Group 1 in Pierre Baldi's Spring 2020 offering of CS 172B: Neural Networks and Deep Learning.

Project Overview

We seek to explore the performance difference from using different audio features to detect bird sounds from 10-second audio recordings, as described in the DCASE 2018 Challenge. Please see our report for more info.

Instructions

Installation

Install the dependencies:

pip install -r requirements.txt

And you should be good to go.

Training a Detector

The main interface is in the hhh.detector script. Run python -m hhh.detector -h for full help info.

Given a dataset with labels in LABELS.csv and WAV audio files in WAV_DIR, train a detector with all available audio features using:

python -m hhh.detector \
  --labels-csv-path LABELS.csv \
  --wav-dir WAV_DIR \
  --features-npy-path FEATURES.npy \
  --labels-npy-path LABELS.npy \
  --dsp all

FEATURES.npy and LABELS.npy will store computed features and labels of the dataset, to avoid re-computing in the future. Next time the script is run, pass in the --use-saved-features flag to use these cached features and labels.

The above command will also save the model to detector.pth. This filepath can be changed with the --model-save-path flag. To load a model, use the --model-load-path flag. Note that if you load a model, it will not be trained further by default. To continue training, pass the --continue-training flag.

Tensorboard

Metrics are logged to the directory indicated in the --tensorboard-dir flag (tensorboard-logs/ by default). To view these metrics, run

tensorboard --logdir <DIR>

And go to http://localhost:6006 in your browser.

Hyperparemeters

You can modify several of the training hyperparameters, including training epochs (--epochs) and batch size (--batch-size).

Miscellaneous Parameters

Pass the --force-cpu flag to force training on a CPU.

Running our Experiments

Datasets

To run our experiments, first create a new directory by running the command mkdir -p data/bird-audio-detection from the root directory.

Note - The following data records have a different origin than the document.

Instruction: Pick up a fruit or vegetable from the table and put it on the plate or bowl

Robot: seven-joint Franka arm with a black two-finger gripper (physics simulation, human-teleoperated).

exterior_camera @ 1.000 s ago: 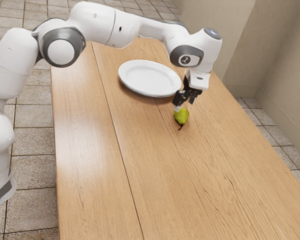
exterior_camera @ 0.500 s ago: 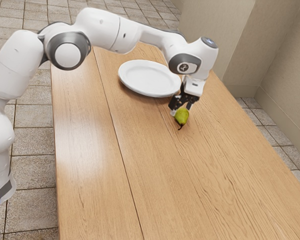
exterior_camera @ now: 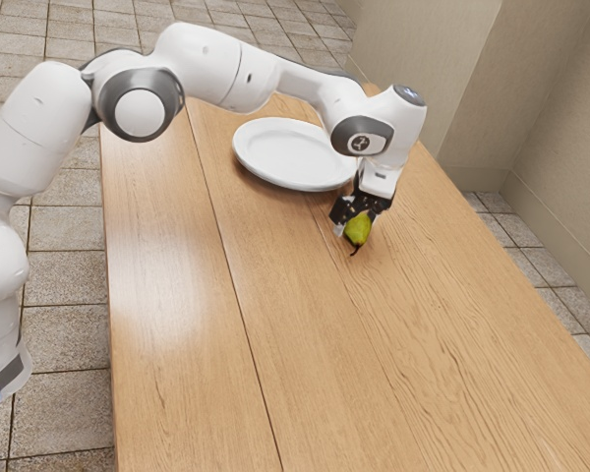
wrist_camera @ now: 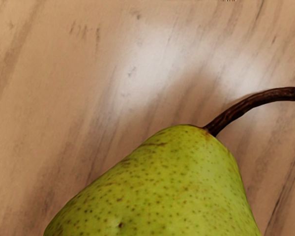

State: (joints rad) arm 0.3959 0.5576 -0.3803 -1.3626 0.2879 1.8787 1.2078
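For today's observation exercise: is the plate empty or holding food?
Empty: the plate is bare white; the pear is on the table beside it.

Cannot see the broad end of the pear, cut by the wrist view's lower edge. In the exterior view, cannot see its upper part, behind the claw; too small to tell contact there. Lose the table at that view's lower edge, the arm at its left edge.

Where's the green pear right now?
The pear lies on the wooden table right under the gripper, just off the white plate toward the exterior view's right.
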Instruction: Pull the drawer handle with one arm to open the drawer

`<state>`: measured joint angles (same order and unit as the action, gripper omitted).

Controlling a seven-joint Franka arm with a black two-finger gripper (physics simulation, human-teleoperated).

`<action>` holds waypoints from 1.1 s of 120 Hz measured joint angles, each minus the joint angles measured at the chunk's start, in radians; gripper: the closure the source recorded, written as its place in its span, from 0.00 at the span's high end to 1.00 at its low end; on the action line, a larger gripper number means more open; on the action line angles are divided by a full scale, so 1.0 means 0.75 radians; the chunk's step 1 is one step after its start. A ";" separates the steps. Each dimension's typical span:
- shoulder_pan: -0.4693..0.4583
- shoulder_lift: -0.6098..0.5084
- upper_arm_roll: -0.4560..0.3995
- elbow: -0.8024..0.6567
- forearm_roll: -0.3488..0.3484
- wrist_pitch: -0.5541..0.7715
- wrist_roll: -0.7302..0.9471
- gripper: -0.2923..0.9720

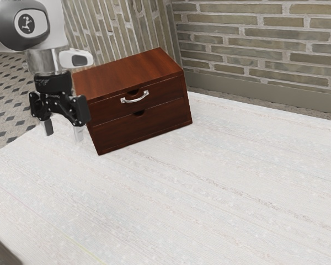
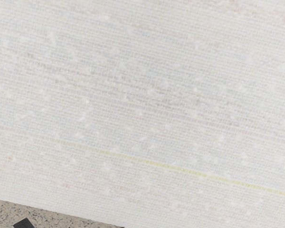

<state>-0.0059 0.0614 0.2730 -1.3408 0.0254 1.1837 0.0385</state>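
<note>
A dark red wooden cabinet (image 1: 133, 99) with two drawers stands on the white table (image 1: 209, 187) toward the back. The upper drawer carries a curved silver handle (image 1: 134, 98); both drawer fronts sit flush with the cabinet. My gripper (image 1: 63, 131) hangs at the exterior view's left, beside the cabinet's left corner and a little above the table. Its fingers (image 1: 48, 128) point down, stand apart and hold nothing. The handle lies well to the right of the gripper. Under my hand the wrist view shows bare white tabletop (image 2: 142, 104).
A brick wall (image 1: 265, 38) runs behind the table. Tiled floor (image 1: 5, 94) lies beyond the table's left edge, and a strip of floor (image 2: 28, 218) also appears in the wrist view. Wide open tabletop stretches in front of the cabinet.
</note>
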 joint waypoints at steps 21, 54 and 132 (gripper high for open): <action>-0.069 -0.026 0.028 0.135 -0.010 0.197 0.017 0.77; -0.092 0.131 -0.127 0.354 0.113 0.361 0.244 0.77; 0.040 0.569 -0.125 0.395 0.161 1.024 0.846 0.68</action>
<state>0.0243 0.4885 0.1794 -1.0444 0.1461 1.9514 0.6729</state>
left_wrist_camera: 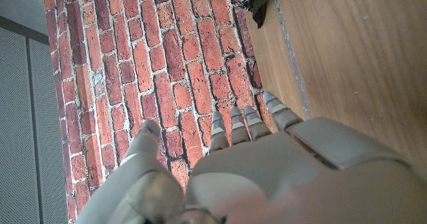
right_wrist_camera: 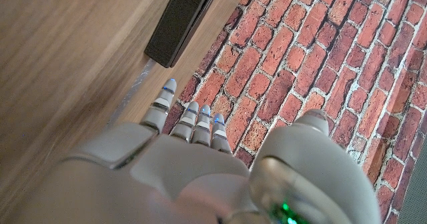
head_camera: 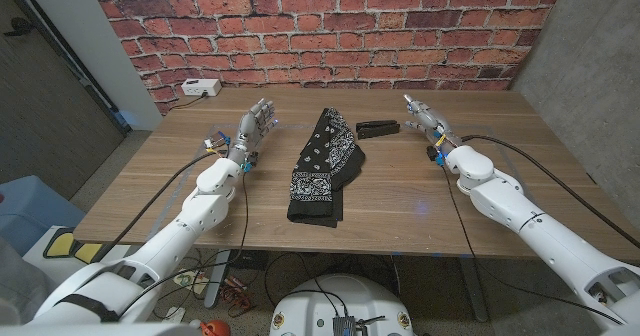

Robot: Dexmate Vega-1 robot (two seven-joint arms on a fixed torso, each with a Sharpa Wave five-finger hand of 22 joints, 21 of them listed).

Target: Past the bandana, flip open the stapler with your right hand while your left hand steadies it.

Next, navigate to http://dcase.community/challenge2018/task-bird-audio-detection and download all three datasets listed under Development Datasets.

Rename and relocate the data labels as follows:

  • mv ff1010bird_metadata_2018.csv data/bird-audio-detection/ff1010-labels.csv
  • mv warblrb10k_public_metadata_2018.csv data/bird-audio-detection/warblr-labels.csv
  • mv BirdVoxDCASE20k_csvpublic.csv data/bird-audio-detection/birdvox-labels.csv

After unzipping, rename and relocate the audio files as follows:

  • mv ff1010bird_wav data/bird-audio-detection/ff1010-wav
  • mv warblrb10k_public_wav data/bird-audio-detection/warblr-wav
  • mv BirdVox-DCASE-20k data/bird-audio-detection/birdvox-wav

Exploratory Data Analysis

To perform some analysis on the data, open Jupyter Lab with:

jupyter lab

Within Jupyter Lab, open notebooks/exploratory-analysis.ipynb. Run the cells to perform exploratory analysis on the data.

Scripts

Shell scripts containing a few of the run commands we used to train our final models can be found in the scripts/ directory.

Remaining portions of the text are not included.